John L. Wallace of Antibe Therapeutics highlights how Canadian innovation stands to put the country at the forefront of the next wave of global biopharmaceutical R&D.

BlueRock Therapeutics, a promising North American start-up with a new Parkinson’s disease drug, was recently sold to Germany’s Bayer at a $1 billion valuation. Bayer also acquired BlueRock’s innovative approach to drug discovery. The latter is a move with industry-wide implications.

To critics in Canada, where BlueRock has a major research arm, it provided further evidence that local ventures are too quick to sell innovations. On the contrary, I believe this sale shows how savvy Canadian entrepreneurs profit from the current pharmaceutical landscape. Our researchers are embracing “Discovery 3.0.”

Meanwhile, Big Pharma is doing less in-house drug R&D. Industry players are looking beyond their campuses to partner with start-ups and gain access to new research. That’s good for Canada, which has always had expertise, but little access to capital necessary to triumph in the pharmaceutical industry.

Now, companies with significant Canadian ventures, like BlueRock, are looking at billion-dollar payouts. Bigger checks mean bigger bets for life-science start-ups. So they’re doing better science faster, and less expensively, with the help of data, software and lean development. Start-up labs are more focused and even virtual, leaning on specialists from around the globe.

With all this diversification, R&D is delivering better ideas and better efficiency. Large pharmaceutical companies spend more reliably and focus on their strengths: clinical trials, distribution and sales. The earliest research now gravitates toward professional risk-takers: entrepreneurs and their backers.

Before, Big Pharma owned every aspect when they developed drug platforms from scratch. They made enormous, risky investments in hope of recouping them on perhaps a single viable drug – but the high failure rate meant that drug’s cost effectively ranged from several hundred million to billions of dollars.

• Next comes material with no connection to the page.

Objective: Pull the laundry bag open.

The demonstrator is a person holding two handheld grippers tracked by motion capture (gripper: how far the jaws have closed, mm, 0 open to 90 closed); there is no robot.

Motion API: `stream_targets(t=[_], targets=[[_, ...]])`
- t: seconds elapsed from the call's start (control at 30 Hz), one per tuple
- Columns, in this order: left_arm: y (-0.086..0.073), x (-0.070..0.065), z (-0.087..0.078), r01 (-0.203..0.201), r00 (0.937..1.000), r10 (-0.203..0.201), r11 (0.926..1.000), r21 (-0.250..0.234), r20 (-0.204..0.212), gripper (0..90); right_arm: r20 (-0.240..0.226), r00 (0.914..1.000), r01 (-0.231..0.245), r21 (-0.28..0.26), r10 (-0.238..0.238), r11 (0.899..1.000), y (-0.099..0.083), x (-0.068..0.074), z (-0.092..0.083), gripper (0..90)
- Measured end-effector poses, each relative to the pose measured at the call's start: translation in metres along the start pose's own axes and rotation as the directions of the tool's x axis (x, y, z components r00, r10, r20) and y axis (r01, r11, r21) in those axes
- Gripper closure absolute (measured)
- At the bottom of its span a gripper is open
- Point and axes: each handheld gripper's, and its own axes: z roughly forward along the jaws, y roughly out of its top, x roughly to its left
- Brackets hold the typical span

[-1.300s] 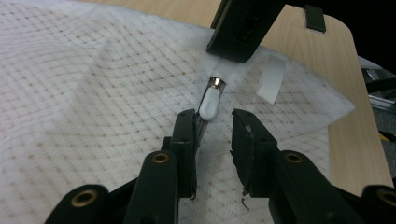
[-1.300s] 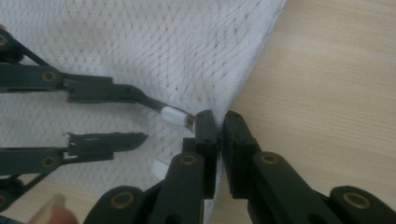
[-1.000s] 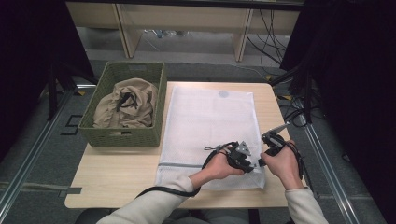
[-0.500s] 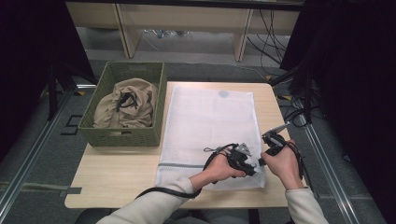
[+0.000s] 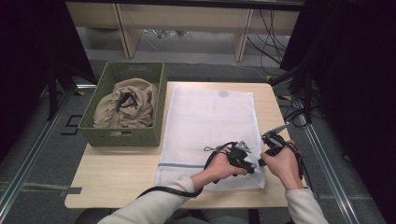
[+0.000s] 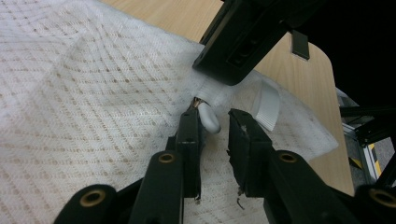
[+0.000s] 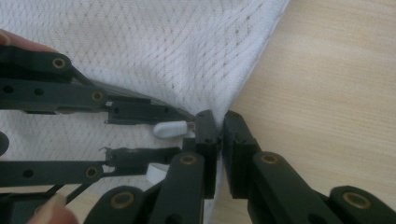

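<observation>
Two grippers meet at the near right corner of the white mesh laundry bag (image 5: 210, 128) on the table (image 5: 112, 172). Right gripper (image 7: 219, 126) pinches the bag's edge. Left gripper (image 6: 215, 122), jaws narrowed but not clamped, straddles the white zipper pull (image 6: 210, 119). Advice: keep the corner pinned, close squarely on the pull, then draw along the zip.

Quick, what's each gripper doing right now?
Left gripper: open, jaws either side of the zipper pull, not pressing it.
Right gripper: shut on the mesh bag edge.
</observation>
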Motion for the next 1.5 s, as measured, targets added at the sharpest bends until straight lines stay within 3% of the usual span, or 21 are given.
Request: stream_targets(t=[0.13, 0.17, 0.2, 0.5, 0.73, 0.77, 0.83, 0.87, 0.93, 0.97, 1.0, 1.07, 1.17, 1.2, 1.33, 1.37, 1.47, 1.5], targets=[[0.0018, 0.0003, 0.0006, 0.022, 0.9997, -0.023, 0.9997, -0.006, -0.004, 74.4, 0.000, 1.0000, 0.001, 0.010, -0.001, 1.000, 0.0002, 0.0015, -0.0004, 86.4], [0.0021, 0.0003, 0.0006, 0.025, 0.9997, -0.025, 0.9997, -0.006, -0.002, 74.7, -0.002, 0.9988, -0.050, 0.009, 0.050, 0.999, -0.0007, 0.0056, -0.0003, 86.3], [0.0027, 0.0009, -0.0002, 0.026, 0.9996, -0.026, 0.9996, 0.002, -0.009, 75.7, -0.003, 0.9980, -0.064, 0.033, 0.064, 0.997, -0.0002, 0.0062, -0.0021, 86.3], [0.0036, 0.0007, 0.0003, 0.037, 0.9990, -0.037, 0.9991, 0.019, -0.027, 82.2, 0.006, 0.9995, -0.030, 0.018, 0.030, 0.999, -0.0003, 0.0040, 0.0000, 86.3], [0.0030, -0.0004, -0.0004, 0.065, 0.9972, -0.065, 0.9978, 0.008, -0.036, 85.2, 0.016, 0.9988, -0.046, 0.003, 0.046, 0.999, -0.0011, 0.0048, 0.0015, 86.3], [0.0028, -0.0012, -0.0005, 0.076, 0.9964, -0.075, 0.9971, 0.005, -0.040, 85.5, 0.011, 0.9973, -0.073, 0.042, 0.072, 0.996, -0.0005, 0.0065, -0.0015, 86.4], [0.0024, -0.0010, -0.0011, 0.074, 0.9965, -0.073, 0.9972, 0.009, -0.040, 85.7, 0.003, 0.9985, -0.054, 0.037, 0.054, 0.998, -0.0006, 0.0043, -0.0016, 86.4], [0.0021, -0.0014, -0.0009, 0.077, 0.9963, -0.077, 0.9970, 0.008, -0.038, 85.6, 0.010, 0.9999, 0.011, 0.003, -0.011, 1.000, -0.0006, -0.0001, 0.0011, 86.4], [0.0022, -0.0015, -0.0005, 0.080, 0.9959, -0.080, 0.9968, 0.001, -0.042, 85.3, 0.013, 0.9998, 0.013, 0.016, -0.013, 1.000, -0.0004, -0.0005, 0.0014, 86.4], [0.0025, -0.0013, -0.0003, 0.076, 0.9960, -0.076, 0.9971, 0.004, -0.046, 84.3, 0.014, 0.9997, -0.018, 0.028, 0.018, 0.999, -0.0005, 0.0020, 0.0005, 86.4], [0.0029, -0.0012, -0.0001, 0.067, 0.9966, -0.067, 0.9977, 0.007, -0.049, 83.6, 0.016, 0.9998, -0.013, 0.024, 0.012, 1.000, -0.0005, 0.0018, 0.0007, 86.4], [0.0036, -0.0007, 0.0000, 0.063, 0.9968, -0.062, 0.9980, 0.010, -0.049, 82.4, 0.008, 0.9986, -0.052, 0.042, 0.052, 0.998, -0.0007, 0.0054, -0.0008, 86.4], [0.0044, -0.0008, 0.0003, 0.063, 0.9970, -0.062, 0.9980, 0.002, -0.047, 79.8, 0.007, 0.9994, -0.034, 0.047, 0.033, 0.998, -0.0004, 0.0046, 0.0000, 86.4], [0.0046, -0.0009, 0.0003, 0.062, 0.9971, -0.061, 0.9981, 0.003, -0.046, 80.0, 0.012, 0.9999, 0.010, 0.017, -0.010, 1.000, -0.0004, 0.0019, 0.0019, 86.4], [0.0043, -0.0014, 0.0001, 0.062, 0.9967, -0.061, 0.9980, 0.011, -0.054, 83.7, 0.017, 0.9999, -0.002, 0.019, 0.002, 1.000, -0.0005, 0.0029, 0.0018, 86.4], [0.0042, -0.0020, 0.0001, 0.065, 0.9967, -0.064, 0.9979, 0.007, -0.050, 84.4, 0.011, 0.9984, -0.057, 0.051, 0.056, 0.997, -0.0007, 0.0063, 0.0002, 86.4], [0.0039, -0.0026, -0.0007, 0.058, 0.9970, -0.058, 0.9983, 0.004, -0.051, 85.7, 0.019, 0.9998, 0.004, 0.019, -0.004, 1.000, -0.0007, 0.0007, 0.0029, 86.4], [0.0036, -0.0032, -0.0014, 0.065, 0.9965, -0.064, 0.9979, 0.007, -0.053, 86.1, 0.014, 0.9999, 0.001, 0.024, -0.001, 1.000, -0.0006, 0.0006, 0.0026, 86.4]])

Today, research begins with start-ups and publicly-funded researchers who pursue big ideas more efficiently than big labs ever could. They don’t approach discovery with one large pharmaceutical’s company’s interests in mind; they’re trying to solve real-world problems with cutting-edge software, artificial intelligence, data and biologics. Many new treatments and models are being developed and nurtured at incubators like Montreal’s NeoMed Institute and Toronto’s JLABS.

By the time an established pharmaceutical company gets involved, the work may be far enough along to show proof of concept – worthy of the kind of investment that leads to commercialization.

Take Highland Therapeutics, a Toronto start-up that developed a delayed-release ADHD drug taken in the evening instead of morning. The technology was developed with University of Texas researchers and an unusual patchwork of private funding. Highland then raised $200 million in a private offering for commercialization to deliver its treatment, Jornay PM, to market this summer.

Then there’s Triphase Accelerator, founded by the Ontario Institute for Cancer Research and MaRS Discovery District, which recently optioned its pre-clinical treatment for leukemia and lymphoma, TRPH-395, to U.S.-based Celgene Corp. Celgene’s initial $40 million investment will help bring TRPH-395 through clinical proof of concept, but the deal could yield nearly $1 billion in full commercialization.

Canadian companies aren’t just selling pharmaceuticals, they’re selling ideas. It’s an approach that works particularly well in a city full of start-ups, talent and public research institutions like Toronto. The new R&D model creates value by marrying Big Pharma’s capital and distribution capability with entrepreneurial energy and efficiency – and Canada is leading the way.